» What to work on
Nothing is to be altered; the data must be repeated exactly.

[Start of Attachment]

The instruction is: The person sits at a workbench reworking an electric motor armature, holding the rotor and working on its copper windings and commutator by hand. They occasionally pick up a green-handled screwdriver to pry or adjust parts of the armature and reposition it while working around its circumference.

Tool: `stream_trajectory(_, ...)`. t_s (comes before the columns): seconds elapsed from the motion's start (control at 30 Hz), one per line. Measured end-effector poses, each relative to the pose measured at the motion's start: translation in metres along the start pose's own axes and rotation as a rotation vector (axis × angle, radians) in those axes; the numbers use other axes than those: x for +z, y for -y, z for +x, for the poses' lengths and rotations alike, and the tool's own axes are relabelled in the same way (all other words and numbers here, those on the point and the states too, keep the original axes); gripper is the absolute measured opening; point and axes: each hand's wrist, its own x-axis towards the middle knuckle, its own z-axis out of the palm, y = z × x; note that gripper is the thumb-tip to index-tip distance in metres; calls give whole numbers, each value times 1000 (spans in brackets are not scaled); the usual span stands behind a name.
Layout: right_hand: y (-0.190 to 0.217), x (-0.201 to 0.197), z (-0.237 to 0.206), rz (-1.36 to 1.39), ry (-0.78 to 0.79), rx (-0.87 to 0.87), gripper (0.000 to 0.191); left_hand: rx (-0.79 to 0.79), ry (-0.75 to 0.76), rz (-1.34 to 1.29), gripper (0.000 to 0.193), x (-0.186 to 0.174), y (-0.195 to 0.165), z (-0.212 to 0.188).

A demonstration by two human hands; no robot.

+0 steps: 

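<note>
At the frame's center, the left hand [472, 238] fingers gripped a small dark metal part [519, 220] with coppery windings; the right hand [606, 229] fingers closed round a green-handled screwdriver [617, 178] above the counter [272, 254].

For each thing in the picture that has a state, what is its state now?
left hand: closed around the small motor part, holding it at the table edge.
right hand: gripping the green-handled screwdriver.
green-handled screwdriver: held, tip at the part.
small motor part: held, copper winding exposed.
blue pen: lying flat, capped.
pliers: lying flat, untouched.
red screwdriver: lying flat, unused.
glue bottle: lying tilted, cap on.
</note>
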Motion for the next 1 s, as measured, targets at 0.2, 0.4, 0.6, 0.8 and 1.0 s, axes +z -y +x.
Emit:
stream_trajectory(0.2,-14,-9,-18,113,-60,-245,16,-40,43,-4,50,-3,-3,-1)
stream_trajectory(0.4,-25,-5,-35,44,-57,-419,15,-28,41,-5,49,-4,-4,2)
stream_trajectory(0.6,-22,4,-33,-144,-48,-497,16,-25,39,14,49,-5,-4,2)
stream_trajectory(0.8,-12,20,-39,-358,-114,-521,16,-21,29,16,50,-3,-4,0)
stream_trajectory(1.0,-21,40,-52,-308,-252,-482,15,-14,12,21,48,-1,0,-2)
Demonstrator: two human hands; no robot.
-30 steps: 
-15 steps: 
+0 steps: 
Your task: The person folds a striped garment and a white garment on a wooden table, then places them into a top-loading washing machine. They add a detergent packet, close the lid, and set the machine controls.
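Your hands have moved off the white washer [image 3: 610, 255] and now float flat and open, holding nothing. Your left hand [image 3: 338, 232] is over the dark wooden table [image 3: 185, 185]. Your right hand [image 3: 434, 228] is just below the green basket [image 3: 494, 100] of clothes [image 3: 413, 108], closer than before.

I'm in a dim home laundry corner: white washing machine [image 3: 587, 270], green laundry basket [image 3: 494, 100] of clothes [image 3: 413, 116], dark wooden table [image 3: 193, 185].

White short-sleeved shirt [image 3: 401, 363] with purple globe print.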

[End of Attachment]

» Answer area
The instruction is: The person sits at a workbench reworking an electric motor armature, holding the rotor and working on its copper windings and commutator by hand. They occasionally pick up a green-handled screwdriver to pry or adjust parts of the armature and reposition it while working around its circumference.

Tool: `stream_trajectory(_, ...)`. t_s (comes before the columns): seconds elapsed from the motion's start (control at 30 Hz), one per line. Measured end-effector poses, each relative to the pose measured at the motion's start: translation in metres along the start pose's own axes and rotation as a rotation vector (axis × angle, radians) in those axes; the numbers use other axes than those: x for +z, y for -y, z for +x, for the poses' lengths and rotations alike, and the tool's own axes are relabelled in the same way (all other words and numbers here, those on the point and the states too, keep the original axes); gripper is the absolute measured opening; point and axes: each hand's wrist, its own x-axis towards the middle knuckle, its own z-axis out of the palm, y = z × x; note that gripper is the thumb-tip to index-tip distance in metres; calls give whole numbers, each value times 1000 (spans in brackets are not scaled); the usual span stands behind a name.
Layout: right_hand: y (-0.190 to 0.217), x (-0.201 to 0.197), z (-0.237 to 0.206), rz (-1.36 to 1.39), ry (-0.78 to 0.79), rx (-0.87 to 0.87), gripper (0.000 to 0.191); left_hand: rx (-0.79 to 0.79), ry (-0.75 to 0.76), rz (-1.34 to 1.29), gripper (0.000 to 0.193), x (-0.186 to 0.174), y (-0.195 to 0.165), z (-0.212 to 0.188).

A demonstration by two human hands; no robot.

+0 steps: 

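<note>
At the frame's center, the left hand [472, 238] fingers gripped a small dark metal part [519, 220] with coppery windings; the right hand [606, 229] fingers closed round a green-handled screwdriver [617, 178] above the counter [272, 254].

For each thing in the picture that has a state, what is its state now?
left hand: closed around the small motor part, holding it at the table edge.
right hand: gripping the green-handled screwdriver.
green-handled screwdriver: held, tip at the part.
small motor part: held, copper winding exposed.
blue pen: lying flat, capped.
pliers: lying flat, untouched.
red screwdriver: lying flat, unused.
glue bottle: lying tilted, cap on.
</note>
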Motion for the next 1 s, as measured, targets at 0.2, 0.4, 0.6, 0.8 and 1.0 s, axes +z -y +x.
Emit:
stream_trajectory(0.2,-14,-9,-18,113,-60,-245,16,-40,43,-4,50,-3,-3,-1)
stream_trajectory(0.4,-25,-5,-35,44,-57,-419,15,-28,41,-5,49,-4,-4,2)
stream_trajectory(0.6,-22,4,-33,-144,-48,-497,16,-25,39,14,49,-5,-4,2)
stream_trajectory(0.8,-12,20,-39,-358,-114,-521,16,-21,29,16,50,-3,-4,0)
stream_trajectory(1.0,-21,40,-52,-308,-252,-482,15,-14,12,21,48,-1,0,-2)
Demonstrator: two human hands; no robot.
-30 steps: 
-15 steps: 
+0 steps: 
Your task: The person folds a striped garment and a white garment on a wooden table, then places them into a top-loading washing machine. They add a detergent packet, close the lid, and set the machine controls.
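Your hands have moved off the white washer [image 3: 610, 255] and now float flat and open, holding nothing. Your left hand [image 3: 338, 232] is over the dark wooden table [image 3: 185, 185]. Your right hand [image 3: 434, 228] is just below the green basket [image 3: 494, 100] of clothes [image 3: 413, 108], closer than before.

I'm in a dim home laundry corner: white washing machine [image 3: 587, 270], green laundry basket [image 3: 494, 100] of clothes [image 3: 413, 116], dark wooden table [image 3: 193, 185].

White short-sleeved shirt [image 3: 401, 363] with purple globe print.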

At this stage, the exercise is finished.